* **Your instructions**
Repeat the material exactly, every line of it.

* **Data segment**
-- Opening Marker --
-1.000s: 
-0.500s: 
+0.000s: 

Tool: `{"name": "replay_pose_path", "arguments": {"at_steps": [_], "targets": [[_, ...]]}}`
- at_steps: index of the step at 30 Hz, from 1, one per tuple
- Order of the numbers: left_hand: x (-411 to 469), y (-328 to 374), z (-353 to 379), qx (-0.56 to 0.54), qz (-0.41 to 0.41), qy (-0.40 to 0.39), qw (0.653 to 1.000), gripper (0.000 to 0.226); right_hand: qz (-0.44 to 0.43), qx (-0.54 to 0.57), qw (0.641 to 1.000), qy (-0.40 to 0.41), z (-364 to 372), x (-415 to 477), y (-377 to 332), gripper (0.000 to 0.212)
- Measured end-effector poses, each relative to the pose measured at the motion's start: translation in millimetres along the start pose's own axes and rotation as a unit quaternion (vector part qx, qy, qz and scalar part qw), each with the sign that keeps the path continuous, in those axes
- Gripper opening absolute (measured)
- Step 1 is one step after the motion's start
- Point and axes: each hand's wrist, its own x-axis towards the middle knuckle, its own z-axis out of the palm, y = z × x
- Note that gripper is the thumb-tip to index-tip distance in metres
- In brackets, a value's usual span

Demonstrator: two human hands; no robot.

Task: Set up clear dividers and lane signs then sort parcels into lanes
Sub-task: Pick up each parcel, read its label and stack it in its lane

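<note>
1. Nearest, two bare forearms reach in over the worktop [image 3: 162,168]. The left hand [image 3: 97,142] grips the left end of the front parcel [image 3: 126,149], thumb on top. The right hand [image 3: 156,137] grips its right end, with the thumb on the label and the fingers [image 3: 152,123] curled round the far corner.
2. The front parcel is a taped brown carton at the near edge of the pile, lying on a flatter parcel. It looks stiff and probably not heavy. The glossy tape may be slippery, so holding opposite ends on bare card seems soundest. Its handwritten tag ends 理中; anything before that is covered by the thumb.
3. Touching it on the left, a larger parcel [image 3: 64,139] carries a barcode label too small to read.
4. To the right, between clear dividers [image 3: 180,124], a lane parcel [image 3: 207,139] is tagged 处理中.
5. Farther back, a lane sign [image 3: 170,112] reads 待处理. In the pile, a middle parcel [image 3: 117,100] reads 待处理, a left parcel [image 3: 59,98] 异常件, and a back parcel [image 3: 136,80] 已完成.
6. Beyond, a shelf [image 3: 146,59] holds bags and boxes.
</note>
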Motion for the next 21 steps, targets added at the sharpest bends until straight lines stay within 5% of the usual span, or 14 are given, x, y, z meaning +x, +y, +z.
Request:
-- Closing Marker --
* **Result of this task**
-1.000s: 
-0.500s: 
+0.000s: 

Tool: `{"name": "replay_pose_path", "arguments": {"at_steps": [_], "targets": [[_, ...]]}}`
- at_steps: index of the step at 30 Hz, from 1, one per tuple
- Order of the numbers: left_hand: x (-411 to 469), y (-328 to 374), z (-353 to 379), qx (-0.56 to 0.54), qz (-0.41 to 0.41), qy (-0.40 to 0.39), qw (0.653 to 1.000), gripper (0.000 to 0.226); right_hand: qz (-0.44 to 0.43), qx (-0.54 to 0.57), qw (0.641 to 1.000), qy (-0.40 to 0.41), z (-364 to 372), x (-415 to 477), y (-377 to 332), gripper (0.000 to 0.212)
- Measured end-effector poses, each relative to the pose measured at the motion's start: translation in millimetres along the start pose's own axes and rotation as a unit quaternion (vector part qx, qy, qz and scalar part qw), each with the sign that keeps the path continuous, in those axes
- Gripper opening absolute (measured)
- Step 1 is one step after the motion's start
- Point and axes: each hand's wrist, its own x-axis towards the middle knuckle, its own z-axis out of the palm, y = z × x
- Note that gripper is the thumb-tip to index-tip distance in metres
- In brackets, a value's usual span

Demonstrator: two human hands; no robot.

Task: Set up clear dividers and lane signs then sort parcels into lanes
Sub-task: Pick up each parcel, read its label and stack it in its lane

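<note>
1. Nearest, two bare forearms reach in over the worktop [image 3: 162,168]. The left hand [image 3: 97,142] grips the left end of the front parcel [image 3: 126,149], thumb on top. The right hand [image 3: 156,137] grips its right end, with the thumb on the label and the fingers [image 3: 152,123] curled round the far corner.
2. The front parcel is a taped brown carton at the near edge of the pile, lying on a flatter parcel. It looks stiff and probably not heavy. The glossy tape may be slippery, so holding opposite ends on bare card seems soundest. Its handwritten tag ends 理中; anything before that is covered by the thumb.
3. Touching it on the left, a larger parcel [image 3: 64,139] carries a barcode label too small to read.
4. To the right, between clear dividers [image 3: 180,124], a lane parcel [image 3: 207,139] is tagged 处理中.
5. Farther back, a lane sign [image 3: 170,112] reads 待处理. In the pile, a middle parcel [image 3: 117,100] reads 待处理, a left parcel [image 3: 59,98] 异常件, and a back parcel [image 3: 136,80] 已完成.
6. Beyond, a shelf [image 3: 146,59] holds bags and boxes.
</note>
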Motion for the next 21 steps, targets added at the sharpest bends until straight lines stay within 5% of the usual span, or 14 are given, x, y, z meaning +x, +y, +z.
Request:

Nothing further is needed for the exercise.